Tuesday, February 28, 2012

The Act of Symbolic Interpretation

Cottonwood Tree Bark
Black Walnut Bark
Birch Bark
One of the most peaceful ways I've found to spend my time is this: gazing at tree bark, mosses, ferns, trout--all sorts of living organisms--and seeing the ways that their growth has created patterns.  The funny thing, however, is that there's never any easily identifiable pattern.  Sure, you can use a dichotomous key to classify said organism, but is it really as simple as this?


Where does this address the beautiful patterns and textures I find myself feeling and seeing on a daily basis?  Observe:


Reading "The Sacred Tree" has helped me ease out of this quest for immediate pattern identification and take time instead to look at all things as being a part of one large pattern.  My conclusion on this matter is that the Sacred Tree is meant to stand as an infinite source of symbolic content.  All the patterns of nature are apparent in it, and since we are a part of that same nature, similar processes manifest themselves in us as humans.  The act of seeking out these similarities is both enlightening and a form of self-reflection, serving as a personalized fountain of wisdom to guide one's existence.

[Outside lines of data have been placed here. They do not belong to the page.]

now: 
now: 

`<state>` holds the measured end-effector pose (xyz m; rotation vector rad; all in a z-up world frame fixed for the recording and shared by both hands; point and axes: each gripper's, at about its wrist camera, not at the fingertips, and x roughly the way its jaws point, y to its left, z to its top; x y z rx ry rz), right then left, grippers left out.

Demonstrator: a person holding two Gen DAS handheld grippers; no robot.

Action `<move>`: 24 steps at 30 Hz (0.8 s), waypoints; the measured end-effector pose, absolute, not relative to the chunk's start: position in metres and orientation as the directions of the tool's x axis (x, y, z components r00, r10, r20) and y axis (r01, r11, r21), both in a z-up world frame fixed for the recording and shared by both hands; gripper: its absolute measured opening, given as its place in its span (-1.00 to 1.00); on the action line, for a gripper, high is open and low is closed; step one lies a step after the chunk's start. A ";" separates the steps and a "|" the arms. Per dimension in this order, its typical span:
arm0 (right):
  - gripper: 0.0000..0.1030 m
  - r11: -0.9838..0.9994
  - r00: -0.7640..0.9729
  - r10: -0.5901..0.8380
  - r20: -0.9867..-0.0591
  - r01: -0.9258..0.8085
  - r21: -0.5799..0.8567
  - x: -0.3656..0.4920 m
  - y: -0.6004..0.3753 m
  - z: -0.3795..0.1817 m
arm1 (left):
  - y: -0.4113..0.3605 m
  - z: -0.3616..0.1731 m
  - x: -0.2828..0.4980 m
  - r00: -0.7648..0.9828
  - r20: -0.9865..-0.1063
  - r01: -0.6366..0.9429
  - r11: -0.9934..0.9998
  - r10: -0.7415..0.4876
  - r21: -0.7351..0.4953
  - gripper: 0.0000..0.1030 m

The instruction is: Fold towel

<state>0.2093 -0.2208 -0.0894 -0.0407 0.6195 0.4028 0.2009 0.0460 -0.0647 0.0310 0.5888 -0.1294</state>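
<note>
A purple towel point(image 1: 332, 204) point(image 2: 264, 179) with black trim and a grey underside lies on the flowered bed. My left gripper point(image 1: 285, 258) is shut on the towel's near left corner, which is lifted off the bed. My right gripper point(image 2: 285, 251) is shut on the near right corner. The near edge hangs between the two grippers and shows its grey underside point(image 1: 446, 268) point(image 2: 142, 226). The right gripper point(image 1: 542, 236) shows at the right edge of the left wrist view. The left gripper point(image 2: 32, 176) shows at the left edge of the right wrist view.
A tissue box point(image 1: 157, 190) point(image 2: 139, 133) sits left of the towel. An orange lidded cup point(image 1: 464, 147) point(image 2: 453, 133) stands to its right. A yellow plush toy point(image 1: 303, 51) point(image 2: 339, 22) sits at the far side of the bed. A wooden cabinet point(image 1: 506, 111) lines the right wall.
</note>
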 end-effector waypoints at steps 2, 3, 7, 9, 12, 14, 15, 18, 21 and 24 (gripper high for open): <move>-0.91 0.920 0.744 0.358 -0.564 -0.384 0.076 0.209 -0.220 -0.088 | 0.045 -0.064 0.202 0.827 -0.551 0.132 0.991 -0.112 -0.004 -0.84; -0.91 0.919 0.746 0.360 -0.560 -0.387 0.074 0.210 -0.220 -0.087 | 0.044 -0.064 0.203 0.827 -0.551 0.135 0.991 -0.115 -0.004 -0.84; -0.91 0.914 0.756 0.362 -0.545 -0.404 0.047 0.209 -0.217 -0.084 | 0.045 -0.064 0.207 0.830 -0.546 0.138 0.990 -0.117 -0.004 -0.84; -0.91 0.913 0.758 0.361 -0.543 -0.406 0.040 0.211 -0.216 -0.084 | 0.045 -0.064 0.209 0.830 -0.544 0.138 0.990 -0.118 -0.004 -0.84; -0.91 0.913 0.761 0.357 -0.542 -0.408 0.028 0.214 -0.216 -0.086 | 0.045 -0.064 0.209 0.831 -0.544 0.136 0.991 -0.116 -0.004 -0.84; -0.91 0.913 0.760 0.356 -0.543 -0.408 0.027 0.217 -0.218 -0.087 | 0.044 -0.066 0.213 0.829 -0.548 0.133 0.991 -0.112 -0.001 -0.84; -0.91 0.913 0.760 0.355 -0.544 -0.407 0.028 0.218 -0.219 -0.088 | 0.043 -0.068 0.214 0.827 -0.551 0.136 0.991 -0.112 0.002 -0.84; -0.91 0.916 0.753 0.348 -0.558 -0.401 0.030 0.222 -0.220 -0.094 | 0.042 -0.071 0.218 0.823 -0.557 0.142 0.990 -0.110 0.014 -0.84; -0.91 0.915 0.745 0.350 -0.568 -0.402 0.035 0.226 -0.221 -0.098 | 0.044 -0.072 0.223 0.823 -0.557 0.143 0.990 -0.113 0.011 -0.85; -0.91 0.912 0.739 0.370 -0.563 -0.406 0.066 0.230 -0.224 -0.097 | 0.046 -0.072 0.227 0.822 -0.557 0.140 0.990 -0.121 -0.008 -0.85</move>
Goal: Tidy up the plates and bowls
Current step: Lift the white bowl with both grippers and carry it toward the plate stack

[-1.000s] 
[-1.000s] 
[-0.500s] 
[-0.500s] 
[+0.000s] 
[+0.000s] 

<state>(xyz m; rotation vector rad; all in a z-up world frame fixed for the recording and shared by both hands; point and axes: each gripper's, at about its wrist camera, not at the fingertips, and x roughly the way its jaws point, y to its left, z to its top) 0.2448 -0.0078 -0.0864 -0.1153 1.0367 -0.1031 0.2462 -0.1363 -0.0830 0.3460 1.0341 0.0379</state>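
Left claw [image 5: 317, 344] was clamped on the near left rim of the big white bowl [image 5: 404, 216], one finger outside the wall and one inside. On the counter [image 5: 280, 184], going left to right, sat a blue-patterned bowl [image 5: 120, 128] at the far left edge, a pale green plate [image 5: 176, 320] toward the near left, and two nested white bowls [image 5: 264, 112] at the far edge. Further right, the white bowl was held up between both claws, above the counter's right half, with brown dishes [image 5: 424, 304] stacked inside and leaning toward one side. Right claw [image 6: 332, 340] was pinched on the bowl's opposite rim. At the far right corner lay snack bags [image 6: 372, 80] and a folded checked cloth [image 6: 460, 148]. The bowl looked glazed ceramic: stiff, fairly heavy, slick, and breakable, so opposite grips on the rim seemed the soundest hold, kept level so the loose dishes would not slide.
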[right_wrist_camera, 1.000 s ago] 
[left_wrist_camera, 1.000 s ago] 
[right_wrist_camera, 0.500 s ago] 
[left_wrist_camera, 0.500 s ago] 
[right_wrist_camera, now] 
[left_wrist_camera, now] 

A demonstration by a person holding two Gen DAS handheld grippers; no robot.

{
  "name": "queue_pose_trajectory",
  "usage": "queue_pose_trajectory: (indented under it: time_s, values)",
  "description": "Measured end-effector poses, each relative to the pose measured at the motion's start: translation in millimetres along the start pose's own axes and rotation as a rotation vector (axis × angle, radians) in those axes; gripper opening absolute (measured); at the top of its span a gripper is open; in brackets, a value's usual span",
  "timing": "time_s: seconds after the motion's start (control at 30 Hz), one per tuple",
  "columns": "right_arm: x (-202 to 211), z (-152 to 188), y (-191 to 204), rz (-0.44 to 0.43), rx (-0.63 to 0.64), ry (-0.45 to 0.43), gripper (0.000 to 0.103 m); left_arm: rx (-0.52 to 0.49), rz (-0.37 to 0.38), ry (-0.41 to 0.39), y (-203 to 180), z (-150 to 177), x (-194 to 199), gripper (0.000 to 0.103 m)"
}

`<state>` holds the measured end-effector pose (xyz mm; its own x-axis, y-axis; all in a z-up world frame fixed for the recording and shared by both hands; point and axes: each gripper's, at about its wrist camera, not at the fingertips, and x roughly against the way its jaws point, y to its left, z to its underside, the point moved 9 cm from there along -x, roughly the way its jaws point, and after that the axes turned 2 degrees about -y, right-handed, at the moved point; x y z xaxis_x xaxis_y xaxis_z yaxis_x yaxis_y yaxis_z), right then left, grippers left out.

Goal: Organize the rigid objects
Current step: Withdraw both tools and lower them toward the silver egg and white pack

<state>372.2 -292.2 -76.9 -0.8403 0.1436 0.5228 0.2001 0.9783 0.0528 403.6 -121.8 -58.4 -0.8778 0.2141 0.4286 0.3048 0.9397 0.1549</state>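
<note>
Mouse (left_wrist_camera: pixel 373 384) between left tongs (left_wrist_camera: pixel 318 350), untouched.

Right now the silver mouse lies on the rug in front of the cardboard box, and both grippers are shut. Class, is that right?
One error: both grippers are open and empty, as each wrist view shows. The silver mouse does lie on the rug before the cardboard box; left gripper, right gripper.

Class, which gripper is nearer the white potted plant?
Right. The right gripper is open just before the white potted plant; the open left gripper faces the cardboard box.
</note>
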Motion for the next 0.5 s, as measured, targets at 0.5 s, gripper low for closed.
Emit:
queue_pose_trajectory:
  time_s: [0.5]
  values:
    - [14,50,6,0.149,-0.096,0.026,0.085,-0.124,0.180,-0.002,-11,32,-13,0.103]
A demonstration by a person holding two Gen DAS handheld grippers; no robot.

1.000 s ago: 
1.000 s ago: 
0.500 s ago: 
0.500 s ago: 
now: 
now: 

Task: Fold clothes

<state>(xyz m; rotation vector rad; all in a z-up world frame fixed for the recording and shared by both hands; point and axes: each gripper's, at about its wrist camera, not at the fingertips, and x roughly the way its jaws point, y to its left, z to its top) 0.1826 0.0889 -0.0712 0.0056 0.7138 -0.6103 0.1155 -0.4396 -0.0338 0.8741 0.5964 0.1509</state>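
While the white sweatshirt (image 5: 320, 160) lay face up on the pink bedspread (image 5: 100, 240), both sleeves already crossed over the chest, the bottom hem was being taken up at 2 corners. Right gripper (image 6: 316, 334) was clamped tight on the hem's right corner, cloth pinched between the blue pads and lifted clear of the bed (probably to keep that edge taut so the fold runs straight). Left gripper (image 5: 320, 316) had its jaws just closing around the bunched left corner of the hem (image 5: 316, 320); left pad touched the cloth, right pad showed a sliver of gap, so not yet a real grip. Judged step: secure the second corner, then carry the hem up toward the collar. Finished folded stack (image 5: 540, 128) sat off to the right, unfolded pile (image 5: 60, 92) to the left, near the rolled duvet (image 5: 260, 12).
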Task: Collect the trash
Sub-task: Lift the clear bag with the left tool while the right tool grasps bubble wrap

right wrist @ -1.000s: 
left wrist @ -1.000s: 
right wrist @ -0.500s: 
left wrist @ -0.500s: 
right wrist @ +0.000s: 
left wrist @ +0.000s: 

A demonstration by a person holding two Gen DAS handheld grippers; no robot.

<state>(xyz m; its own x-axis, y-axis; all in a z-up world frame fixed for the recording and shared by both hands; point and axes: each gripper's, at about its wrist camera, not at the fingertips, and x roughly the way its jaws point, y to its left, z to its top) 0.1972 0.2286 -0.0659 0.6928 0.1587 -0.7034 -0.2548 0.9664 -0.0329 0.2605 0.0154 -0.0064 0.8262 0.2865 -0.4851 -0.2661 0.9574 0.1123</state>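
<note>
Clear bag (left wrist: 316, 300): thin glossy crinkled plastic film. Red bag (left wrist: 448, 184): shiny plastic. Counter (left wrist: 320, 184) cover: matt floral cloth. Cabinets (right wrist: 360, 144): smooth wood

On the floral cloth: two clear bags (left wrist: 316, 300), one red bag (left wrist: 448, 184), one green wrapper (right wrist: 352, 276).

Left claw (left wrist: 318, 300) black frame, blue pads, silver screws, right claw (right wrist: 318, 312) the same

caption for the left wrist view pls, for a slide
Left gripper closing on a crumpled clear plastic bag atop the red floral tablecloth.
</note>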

The values I claimed to hold dear in class were truth, self-awareness, accountability, responsibility, and flexibility.  But I don't view truth as an achievable value--only as a guiding force that is itself reliant on self-awareness, accountability, responsibility, and flexibility.  The values I gleaned from "The Sacred Tree" include duality (or, better yet, balance), reflection, momentary existence, change, symbolic interpretation, respect, and activeness.

Of these, I realized that I had not incorporated respect and balance into my chart of values.  I was sort of saddened by those omissions, but then I realized that, in language's infinite symbolic connectivity, I had still managed to touch upon them.  Respect is related to responsibility--it's simply projected responsibility.  It's an outward acknowledgment of carbon-based similarity and connectivity.  And balance is related to accountability.  Accountability stems from cognates of terms used to express calculation and reckoning.  It's like trying not to bounce any moral checks, maintaining a karmic bank "in the black".

As far as my integration of the "Sacred Tree's" values go, the seed of potential has been sown and through this form of secular spirituality, the power of the world lies not in some unknowable God, but in the act of interpreting the patterns that have come into existence naturally.  I will continue to feel the bark and see the moss.